The cellar door sits on the edge of Ballarat’s old rail line, corrugated iron glowing in late-afternoon gold. Inside, the temperature drops and the smell changes—wet oak, stone fruit, distant campfire. Barrels crowd each other like commuters who’ve missed the last train, each one busy fermenting something unrevealed.

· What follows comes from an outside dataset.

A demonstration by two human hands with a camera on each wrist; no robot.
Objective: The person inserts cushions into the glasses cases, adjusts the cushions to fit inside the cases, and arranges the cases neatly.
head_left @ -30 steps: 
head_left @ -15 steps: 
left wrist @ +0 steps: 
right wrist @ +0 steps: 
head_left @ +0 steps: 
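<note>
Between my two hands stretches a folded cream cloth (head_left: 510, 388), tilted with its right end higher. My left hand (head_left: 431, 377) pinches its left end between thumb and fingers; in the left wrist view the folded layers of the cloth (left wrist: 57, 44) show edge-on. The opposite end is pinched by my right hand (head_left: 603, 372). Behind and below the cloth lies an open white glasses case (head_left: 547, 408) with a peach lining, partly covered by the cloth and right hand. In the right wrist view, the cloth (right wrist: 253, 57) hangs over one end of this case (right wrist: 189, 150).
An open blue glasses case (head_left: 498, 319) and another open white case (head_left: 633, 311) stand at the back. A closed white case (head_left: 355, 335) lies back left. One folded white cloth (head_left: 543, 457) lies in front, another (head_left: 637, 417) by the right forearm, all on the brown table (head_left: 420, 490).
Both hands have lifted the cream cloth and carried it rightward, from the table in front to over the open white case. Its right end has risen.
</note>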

I was waved through the roller door a week before the public will see any of this, a quiet favour that feels a little like reading tomorrow’s newspaper today.
Ed and Fiona Nolle—the couple behind Dollar Bill Brewing—move between casks with the calm of people who trust wild yeast more than spreadsheets. They talk about their blends the way musicians talk about bootleg recordings: unrepeatable, sometimes risky, worth every misstep. Local honey, roadside apples, farm-gate grains—all invited to misbehave in French oak until they taste like nothing on the market shelf. The late Anthony Bourdain would have found solace here—a place where wild yeast, honest labor and borrowed family tables blur into love.
I’m handed a glass of primrose-hued beer still sleeping on fresh cherries. It bites, then blooms: complex twang, marzipan whisper, a memory of bush smoke. The barrel is only halfway through its journey. "Give it six months,” Ed says, "and it’ll finish its sentence.” He’s smiling, but he’s not joking.
The Seasonal Conspirators
The Rare Oak Society, their tiny membership program (200 slots, no more—they’re out of square footage), is built around four seasonal shipments. A simple idea, except each one is anchored by a chef who treats beer like an ingredient, not a prop.
- Spring
— Rob Kabboard
A culinary savant who treats fermentation like higher math. He creates plates like a tangle of snap-fresh greens, pickled tendrils, and goat’s-cheese snow, calibrated to crackle against a bright saison touched with finger lime.
- Summer
— Telina Menzies
Telina lives to work with whatever the season offers: charred mango, green prawns, pineapple that’s flirting with fermentation itself. Telina imagines blistered pineapple ceviche—meets a bracing wild cider; the whole pairing fizzes like saltwater on sunburned skin.
- Autumn
— David Willcocks
He can roast a beet until it tastes like an expensive burgundy. For autumn expect something like a smoky kangaroo tartare brushed with pepperberry. The beer beside it is mahogany-dark and smells faintly of sultanas and campfire wood.
- Winter
— Tim Bone
Hometown hero, toastie titan, unashamed comfort-food addict. Picture a croque-madame stacked like a novella, raclette oozing through every page, served with ale that drops cocoa and dried fig notes all over the scene.
These Chefs are here for indulgent reasons, not just "culinary collaborations.” They’re here because a passion drives them and the beer summons food that can keep up—and because sharing a drink with people who know their way around fire and acid makes the whole thing feel like a family lunch that got gloriously out of hand.
Behind the Curtain
Back in the barrel room, Fiona knocks a stave, listening for a note only she seems to hear. "This one’s ready to blend,” she says, drawing a crystal clear drop that smells of hayfields and apricots. She blends it into a sour red from another barrel, tastes, pauses. "Needs some blended notes of that cherry barrel.” It’s jazz, not classical; intuition, not formula.
None of this choreography is taken lightly as it forms a fundamental part of the small cellar-door bar they’ll open later this year. The Rare Oak Society membership is the workaround—an invitation to experience the experiments while the paint is still drying. Each shipment lands with tasting notes, culinary pairings, a music suggestion and the occasional in joke scribbled in the margins. Open a bottle and you can almost hear the barrels breathing and a moment shared.
A Gift With a Pulse
Yes, this would make a fine Father’s Day present. It’s the kind of gift that shows up quarterly, nudging whoever receives it to slow down, pour two glasses, and maybe phone the person who sent it. But the real lure is selfish: signing up means a year-long correspondence with people who refuse to let flavour be boring.
And if you snag a second box for yourself? Call it self-care, why not? Join us here.
So, if a box thuds onto your porch bearing Dollar Bill’s ornate bottles, crack one open. Call over someone whose stories you like. Taste, argue, laugh, repeat. That’s the point—of beer, of food, of family, of all the best things that take their time.